DL/SLAC meeting, November 1, 2000

11/1/00, at SLAC

Rough notes by Les Cottrell and Robin Tasker


Attendees:

Paul Kummer, Robin Tasker, Alan Clarkson from DL and Warren Matthews, Les Cottrell from SLAC

Agenda

Day 1

At the NY POP there is a GSR 12008 but could find nothing about what it has, it is running 12.0(S).10. They are hoping to upgrade to .12 or .14. It is now successfully running CAR & WRED (in the same router) since early June. There are multiple algorithms for selecting which queue to empty, one of these might be WFQ. The router also has Generic Traffic Shaping (GTS) at the exit. UKERNA owns the router and are edgy about changing it. Les provided a Cisco white paper on the ACLs in the GSR.

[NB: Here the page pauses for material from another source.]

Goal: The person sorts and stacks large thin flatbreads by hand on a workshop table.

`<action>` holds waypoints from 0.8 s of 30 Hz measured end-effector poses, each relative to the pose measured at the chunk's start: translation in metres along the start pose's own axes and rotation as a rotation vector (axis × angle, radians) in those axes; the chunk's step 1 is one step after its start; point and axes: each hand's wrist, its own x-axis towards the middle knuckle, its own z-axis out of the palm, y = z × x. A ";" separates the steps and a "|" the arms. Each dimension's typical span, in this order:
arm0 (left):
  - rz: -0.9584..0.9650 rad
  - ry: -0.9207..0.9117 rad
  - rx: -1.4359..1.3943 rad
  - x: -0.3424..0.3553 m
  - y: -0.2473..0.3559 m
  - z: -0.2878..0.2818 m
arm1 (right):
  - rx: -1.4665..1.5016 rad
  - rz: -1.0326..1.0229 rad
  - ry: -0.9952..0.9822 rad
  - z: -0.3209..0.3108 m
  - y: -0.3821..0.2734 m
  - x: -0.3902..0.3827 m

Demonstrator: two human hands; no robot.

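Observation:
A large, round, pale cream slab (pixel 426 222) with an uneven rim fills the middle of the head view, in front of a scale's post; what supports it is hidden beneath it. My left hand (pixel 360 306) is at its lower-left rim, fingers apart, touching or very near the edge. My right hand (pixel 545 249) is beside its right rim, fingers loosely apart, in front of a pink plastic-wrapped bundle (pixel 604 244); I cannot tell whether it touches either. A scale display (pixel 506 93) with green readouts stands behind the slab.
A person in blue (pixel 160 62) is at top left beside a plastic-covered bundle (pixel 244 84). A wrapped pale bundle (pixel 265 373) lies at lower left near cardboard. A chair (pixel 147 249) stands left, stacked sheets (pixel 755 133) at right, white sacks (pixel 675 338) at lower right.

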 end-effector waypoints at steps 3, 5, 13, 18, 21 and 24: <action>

The GTS has been tested on a small (1605) router at DL. It appears to work well for big packets (1000 bytes) but it appears to kick in early  for 104 byte packets, probably due to power of the test router (1605), which with 104 byte packet can only transmit <   4Mbits/s. The ACLs allow one to select the machines and port numbers at both ends. There was no CAR available in the 1605 (as far as can be told from the Cisco release notes), but it does have WRED and WFQ. They hope to test WRED and WFQ on the DL test bed before they try with the UKERNA router.

The effect of the marking and applying QoS is noticeable on PingER peak packet loss (went from 40% to 10%), but since Abilene opened up the peering and bandwidth it is not as noticeable.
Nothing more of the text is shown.